> [Task details]: All of the data that follows is to be written out exactly, with images excluded.

> [Source material]:
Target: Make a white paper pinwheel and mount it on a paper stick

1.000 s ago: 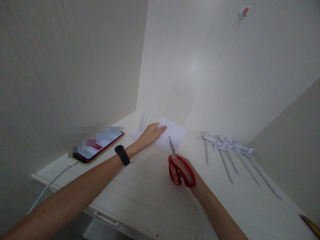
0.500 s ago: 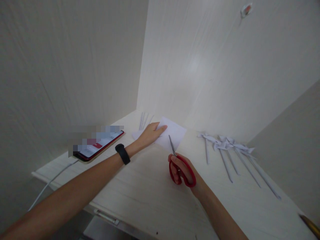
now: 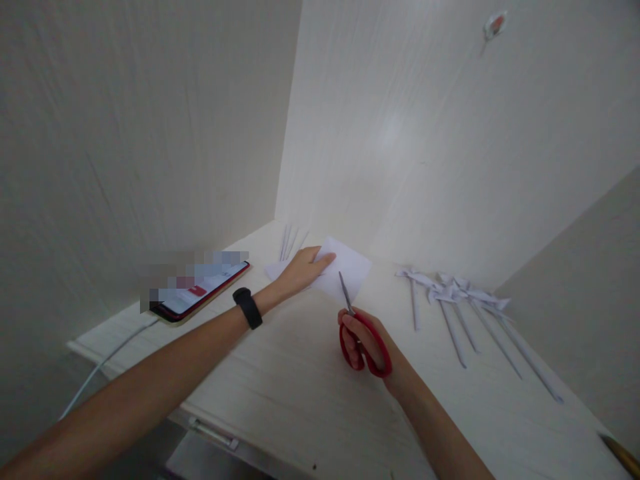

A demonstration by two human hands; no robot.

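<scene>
My left hand (image 3: 309,265) grips a white sheet of paper (image 3: 353,263) by its left side, thumb on top. In my right hand (image 3: 364,337) is a pair of red-handled scissors (image 3: 383,350), fingers through the loops. The metal blades point up and away, over the near part of the sheet, and look closed or nearly so. Whether they touch the paper I cannot tell. Another piece of white paper (image 3: 274,269) shows partly behind my left wrist, which wears a black band.
Several paper pinwheels (image 3: 453,290) on rolled-paper sticks lie at the right. Thin paper sticks (image 3: 287,241) lie at the back left. A phone (image 3: 205,293) with a white cable (image 3: 113,353) rests by the left wall. Walls close in the white table (image 3: 280,380) behind and beside.
The sheet in my left hand has tilted slightly. Both hands keep almost the same place, and the whole view has shifted a little.
</scene>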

> [Exercise response]:
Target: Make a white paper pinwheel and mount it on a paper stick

1.000 s ago: 
0.500 s ago: 
now: 

A demonstration by two human hands; no robot.

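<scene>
My left hand (image 3: 309,265) grips a white sheet of paper (image 3: 353,263) by its left side, thumb on top. In my right hand (image 3: 364,337) is a pair of red-handled scissors (image 3: 383,350), fingers through the loops. The metal blades point up and away, over the near part of the sheet, and look closed or nearly so. Whether they touch the paper I cannot tell. Another piece of white paper (image 3: 274,269) shows partly behind my left wrist, which wears a black band.
Several paper pinwheels (image 3: 453,290) on rolled-paper sticks lie at the right. Thin paper sticks (image 3: 287,241) lie at the back left. A phone (image 3: 205,293) with a white cable (image 3: 113,353) rests by the left wall. Walls close in the white table (image 3: 280,380) behind and beside.
The sheet in my left hand has tilted slightly. Both hands keep almost the same place, and the whole view has shifted a little.
</scene>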

The response to the exercise is now finished.